The option --oaa <K>
where is the number of distinct classes
directs vw to perform K multi-class (as opposed to binary) classification.
- Data-set labels must be in the natural number set {1 .. <K>}
- <K> is the maximum label value, and must be passed as an argument to
--oaa
- Uses a loop of K separate binary classifications.
- Each iteration classifies target feature i of K against all others (binary classification).
Assume we have a 3-class classfication problem.

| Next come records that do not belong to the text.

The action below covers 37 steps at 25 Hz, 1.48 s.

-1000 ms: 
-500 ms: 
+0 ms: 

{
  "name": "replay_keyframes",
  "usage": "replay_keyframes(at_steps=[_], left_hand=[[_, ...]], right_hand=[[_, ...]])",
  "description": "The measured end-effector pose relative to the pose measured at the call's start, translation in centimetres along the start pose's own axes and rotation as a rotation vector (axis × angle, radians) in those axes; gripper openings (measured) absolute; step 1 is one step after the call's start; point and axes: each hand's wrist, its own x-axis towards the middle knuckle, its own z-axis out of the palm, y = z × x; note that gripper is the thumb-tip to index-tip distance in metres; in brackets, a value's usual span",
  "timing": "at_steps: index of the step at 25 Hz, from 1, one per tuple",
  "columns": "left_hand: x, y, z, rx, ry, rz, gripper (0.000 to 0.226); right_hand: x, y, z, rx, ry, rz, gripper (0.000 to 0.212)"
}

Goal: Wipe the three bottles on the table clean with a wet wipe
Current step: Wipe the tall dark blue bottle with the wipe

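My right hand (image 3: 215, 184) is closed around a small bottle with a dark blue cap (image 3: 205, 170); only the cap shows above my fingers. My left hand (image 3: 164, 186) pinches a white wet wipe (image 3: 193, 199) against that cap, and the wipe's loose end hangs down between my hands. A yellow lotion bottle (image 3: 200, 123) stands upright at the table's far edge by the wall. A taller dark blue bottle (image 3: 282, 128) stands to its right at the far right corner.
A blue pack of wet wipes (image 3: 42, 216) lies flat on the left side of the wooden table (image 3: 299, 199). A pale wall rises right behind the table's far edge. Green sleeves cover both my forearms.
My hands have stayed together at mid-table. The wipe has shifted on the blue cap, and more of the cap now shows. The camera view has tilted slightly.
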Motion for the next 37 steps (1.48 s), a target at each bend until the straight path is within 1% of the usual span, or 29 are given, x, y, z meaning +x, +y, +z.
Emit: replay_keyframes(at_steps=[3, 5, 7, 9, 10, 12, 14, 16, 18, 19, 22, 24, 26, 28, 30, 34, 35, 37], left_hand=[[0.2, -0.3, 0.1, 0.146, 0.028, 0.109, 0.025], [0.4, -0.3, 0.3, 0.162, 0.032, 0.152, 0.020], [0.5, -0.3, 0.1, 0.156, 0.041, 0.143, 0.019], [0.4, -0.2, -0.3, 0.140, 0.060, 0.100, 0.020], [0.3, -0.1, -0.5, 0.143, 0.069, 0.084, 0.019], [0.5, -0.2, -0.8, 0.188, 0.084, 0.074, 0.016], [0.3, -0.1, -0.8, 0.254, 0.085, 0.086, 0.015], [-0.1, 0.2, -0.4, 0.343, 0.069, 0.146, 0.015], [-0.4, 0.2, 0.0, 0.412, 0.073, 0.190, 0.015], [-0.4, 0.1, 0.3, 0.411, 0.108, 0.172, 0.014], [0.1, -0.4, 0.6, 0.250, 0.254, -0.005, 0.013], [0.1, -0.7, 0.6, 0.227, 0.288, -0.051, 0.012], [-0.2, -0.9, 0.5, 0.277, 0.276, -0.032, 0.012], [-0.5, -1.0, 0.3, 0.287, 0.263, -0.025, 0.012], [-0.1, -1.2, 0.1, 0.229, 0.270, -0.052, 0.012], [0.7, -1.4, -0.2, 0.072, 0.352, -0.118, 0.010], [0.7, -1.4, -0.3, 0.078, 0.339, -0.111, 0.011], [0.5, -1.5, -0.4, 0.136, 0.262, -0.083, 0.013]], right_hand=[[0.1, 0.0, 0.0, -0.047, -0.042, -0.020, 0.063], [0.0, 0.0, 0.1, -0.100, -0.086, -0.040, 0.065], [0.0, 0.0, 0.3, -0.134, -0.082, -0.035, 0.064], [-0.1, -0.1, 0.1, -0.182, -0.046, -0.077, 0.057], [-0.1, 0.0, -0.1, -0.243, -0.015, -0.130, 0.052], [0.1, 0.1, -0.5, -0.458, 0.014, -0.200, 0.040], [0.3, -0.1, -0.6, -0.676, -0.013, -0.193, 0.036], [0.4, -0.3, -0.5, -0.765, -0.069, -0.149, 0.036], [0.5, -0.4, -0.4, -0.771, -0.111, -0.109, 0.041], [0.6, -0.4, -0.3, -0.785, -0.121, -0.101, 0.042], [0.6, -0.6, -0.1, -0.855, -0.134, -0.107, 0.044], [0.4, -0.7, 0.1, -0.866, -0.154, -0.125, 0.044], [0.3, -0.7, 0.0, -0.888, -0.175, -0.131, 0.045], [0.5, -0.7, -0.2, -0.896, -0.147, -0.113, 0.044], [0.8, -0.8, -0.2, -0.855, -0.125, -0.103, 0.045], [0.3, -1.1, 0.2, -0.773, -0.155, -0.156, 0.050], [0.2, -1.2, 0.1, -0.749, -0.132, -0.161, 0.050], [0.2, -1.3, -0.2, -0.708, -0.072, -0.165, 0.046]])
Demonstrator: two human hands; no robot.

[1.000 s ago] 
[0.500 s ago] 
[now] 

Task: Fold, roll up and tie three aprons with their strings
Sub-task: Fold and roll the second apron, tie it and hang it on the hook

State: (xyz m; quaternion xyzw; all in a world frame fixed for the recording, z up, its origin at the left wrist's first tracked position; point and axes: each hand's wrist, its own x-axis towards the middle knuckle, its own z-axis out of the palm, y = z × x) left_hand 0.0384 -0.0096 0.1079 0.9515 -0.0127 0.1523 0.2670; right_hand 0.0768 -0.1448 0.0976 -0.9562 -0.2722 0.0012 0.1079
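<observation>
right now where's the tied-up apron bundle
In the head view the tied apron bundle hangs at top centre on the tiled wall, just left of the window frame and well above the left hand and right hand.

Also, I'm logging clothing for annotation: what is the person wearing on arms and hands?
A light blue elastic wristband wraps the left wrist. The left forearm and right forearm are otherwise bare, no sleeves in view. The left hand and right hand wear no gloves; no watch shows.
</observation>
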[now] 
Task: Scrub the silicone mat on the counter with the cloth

We label our 3 classes {1,2,3}
Our data set oaa.dat
may look like this
1 ex1| a
2 ex2| a b
3 ex3| c d e
2 ex4| b a
1 ex5| f g
This is essentially the same format as the non multi-class case (classification or regression) where each label must belong to one of the {1..<K>} classes, i.e. a natural number between 1 and <K>. You may add weights to the example and the features, use name-spaces, etc.
We train:
vw --oaa 3 oaa.dat -f oaa.model
Which gives this progress output: final_regressor = oaa.model Num weight bits = 18 learning rate = 0.5 initial_t = 0 power_t = 0.5 using no cache Reading from oaa.dat num sources = 1 average since example example current current current loss last counter weight label predict features 0.666667 0.666667 3 3.0 3 1 4
finished run
number of examples = 5
weighted example sum = 5
weighted label sum = 0
average loss = 0.4
best constant = 0
total feature number = 15
We then can try and predict, using the same data set as out test-set:
vw -t -i oaa.model oaa.dat -p oaa.predict
Similar to what we do in vanilla classification or regression.
The resulting oaa.predict
file has contents:
1.000000 ex1
2.000000 ex2
3.000000 ex3
2.000000 ex4
1.000000 ex5
Which is as expected: 'ex1' and 'ex5' belong to class 1, 'ex2' and 'ex4' belong to class 2, and 'ex3' belongs to class 3.